Problem description:
Below, locate the line that contains "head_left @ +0". Repeat exactly from that line to the line that contains "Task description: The", inclusive, leaving out the pictures.
----
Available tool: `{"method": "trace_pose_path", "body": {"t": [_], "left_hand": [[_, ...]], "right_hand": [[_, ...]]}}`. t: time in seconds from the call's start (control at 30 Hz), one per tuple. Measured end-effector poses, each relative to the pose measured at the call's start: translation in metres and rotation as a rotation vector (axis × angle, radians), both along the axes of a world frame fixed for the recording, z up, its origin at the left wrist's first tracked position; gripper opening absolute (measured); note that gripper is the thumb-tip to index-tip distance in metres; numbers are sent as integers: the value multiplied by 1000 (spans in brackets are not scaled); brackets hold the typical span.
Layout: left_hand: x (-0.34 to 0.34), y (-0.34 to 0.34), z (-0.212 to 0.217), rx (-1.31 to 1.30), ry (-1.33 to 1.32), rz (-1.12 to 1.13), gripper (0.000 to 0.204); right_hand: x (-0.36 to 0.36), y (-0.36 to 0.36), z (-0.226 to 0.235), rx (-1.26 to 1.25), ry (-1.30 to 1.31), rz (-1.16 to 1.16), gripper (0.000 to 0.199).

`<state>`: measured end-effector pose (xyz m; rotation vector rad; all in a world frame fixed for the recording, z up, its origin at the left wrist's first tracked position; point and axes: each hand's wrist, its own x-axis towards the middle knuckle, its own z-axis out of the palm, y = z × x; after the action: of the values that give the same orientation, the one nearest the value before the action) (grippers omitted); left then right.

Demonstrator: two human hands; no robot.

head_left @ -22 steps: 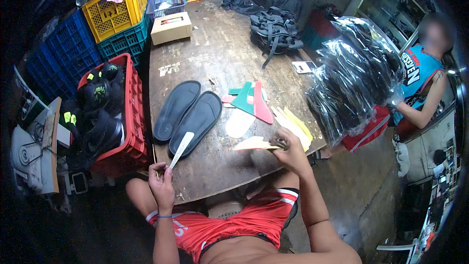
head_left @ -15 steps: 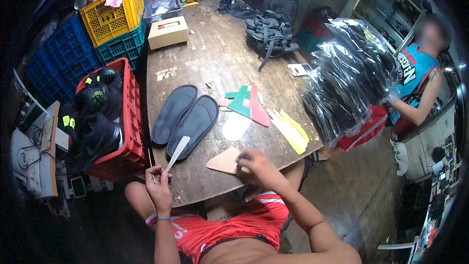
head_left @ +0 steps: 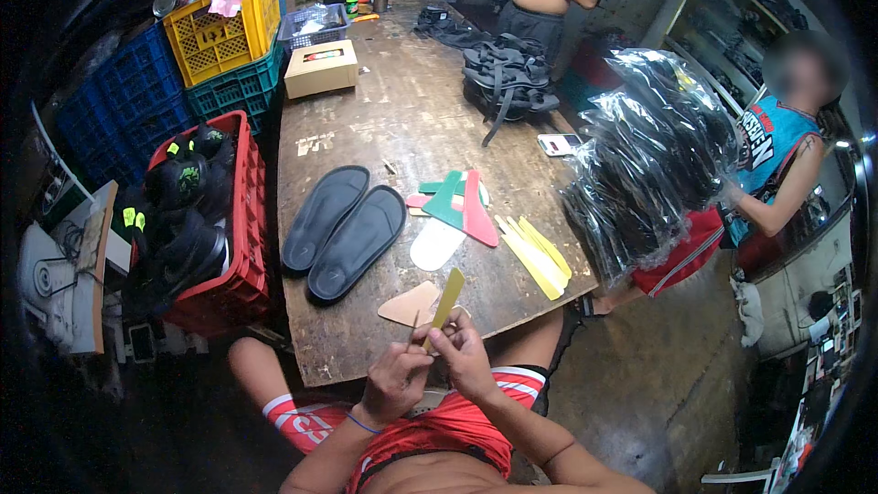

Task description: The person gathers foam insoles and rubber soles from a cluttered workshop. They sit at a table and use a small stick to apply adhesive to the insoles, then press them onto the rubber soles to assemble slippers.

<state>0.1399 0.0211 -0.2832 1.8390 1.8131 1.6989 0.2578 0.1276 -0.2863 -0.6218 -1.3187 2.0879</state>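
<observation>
My left hand (head_left: 397, 382) and my right hand (head_left: 465, 355) meet over the near table edge. Between my right fingers and thumb stands a narrow yellow strip (head_left: 449, 293), tilted upward. My left fingers are closed round a thin pointed stick (head_left: 414, 324) whose exact kind is unclear; they touch the strip's lower end. Just beyond lies a tan, rounded triangular piece (head_left: 408, 305), partly behind the strip. Farther left rest two black sandal soles (head_left: 322, 220), side by side. Ahead are a white rounded piece (head_left: 437, 245), a green piece (head_left: 445, 199) and a red piece (head_left: 477, 215), overlapping.
Several yellow strips (head_left: 538, 258) lie fanned on the right. Bagged black goods (head_left: 631, 165) crowd the table's right side, beside a person in a blue top (head_left: 777, 151). A red crate (head_left: 240, 247) of black shoes stands left. Black straps (head_left: 508, 73) and a cardboard box (head_left: 320, 69) sit farther back.
My left hand has moved right, bringing the strip and stick it held to my right hand. My right hand has left the tan piece and now grips the strip.
</observation>
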Motion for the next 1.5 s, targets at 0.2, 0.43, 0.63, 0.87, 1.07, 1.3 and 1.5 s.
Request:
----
Result for this task:
head_left @ +0 steps: 

Task description: The person gathers foam insoles and rubber soles from a cluttered workshop. They sit at a table and use a small stick to apply adhesive to the insoles, then press them onto the rubber soles to assemble slippers.

There is no more to this output.